| DIRECTIONS FOR THIS TASK |
A word-for-word copy of the entries, with the images left out, is what you should write.

** Opening DATASET CONTENT block **

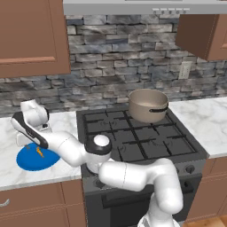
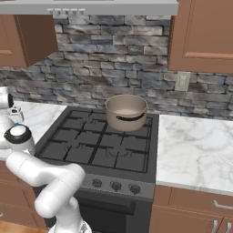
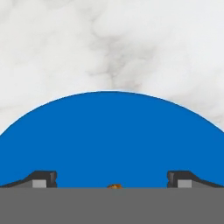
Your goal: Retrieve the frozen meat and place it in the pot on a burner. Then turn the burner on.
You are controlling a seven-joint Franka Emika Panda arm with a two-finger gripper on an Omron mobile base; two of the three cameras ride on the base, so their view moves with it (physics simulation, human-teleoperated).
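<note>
The frozen meat, a tiny orange piece, lies on a flat blue plate on the left counter. My gripper hangs just above the plate, close to the meat, and it is open. In the hand view the two fingertips stand wide apart over the blue plate, with a sliver of the meat between them at the bottom edge. The tan pot sits empty on the stove's back right burner.
The black gas stove has a row of knobs along its front. Marble counters lie on both sides. Wooden wall cabinets and a range hood hang overhead, with a stone wall behind.
</note>
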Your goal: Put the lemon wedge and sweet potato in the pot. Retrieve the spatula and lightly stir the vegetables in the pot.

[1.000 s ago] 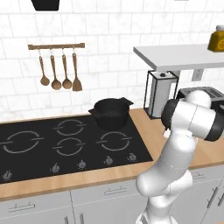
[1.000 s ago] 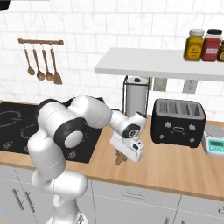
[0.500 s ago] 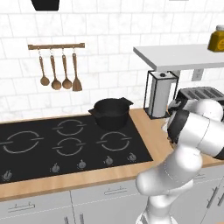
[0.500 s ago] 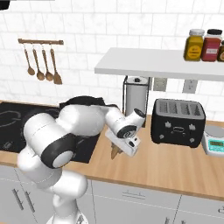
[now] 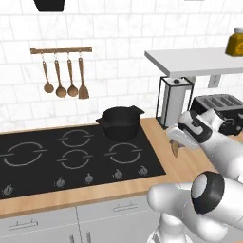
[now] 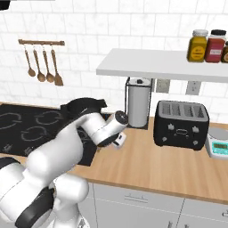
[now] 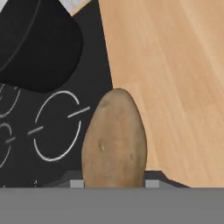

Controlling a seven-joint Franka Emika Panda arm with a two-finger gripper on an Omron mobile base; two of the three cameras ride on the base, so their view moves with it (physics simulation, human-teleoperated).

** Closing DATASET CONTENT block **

| EXERCISE SOLUTION |
Your goal: Retrieve the frozen meat and place it in the pot on a burner. Then turn the burner on.
You are controlling a seven-joint Franka Emika Panda arm with a two-finger gripper on an Omron mobile base; two of the three cameras ride on the base, so their view moves with it (physics simulation, human-teleoperated).
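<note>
The frozen meat, a tiny orange piece, lies on a flat blue plate on the left counter. My gripper hangs just above the plate, close to the meat, and it is open. In the hand view the two fingertips stand wide apart over the blue plate, with a sliver of the meat between them at the bottom edge. The tan pot sits empty on the stove's back right burner.
The black gas stove has a row of knobs along its front. Marble counters lie on both sides. Wooden wall cabinets and a range hood hang overhead, with a stone wall behind.
</note>
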Your goal: Put the lemon wedge and sweet potato in the pot. Retrieve the spatula and lightly stir the vegetables in the pot.

[1.000 s ago] 
[1.000 s ago] 
[0.500 s ago] 
[0.500 s ago] 
[now] 
[now] 
[now] 

Controlling a seven-joint Franka Emika Panda arm with a two-finger gripper on an Omron mobile base; two of the three cameras ride on the base, so their view moves with it (physics simulation, human-teleoperated).

That's the full output for the exercise.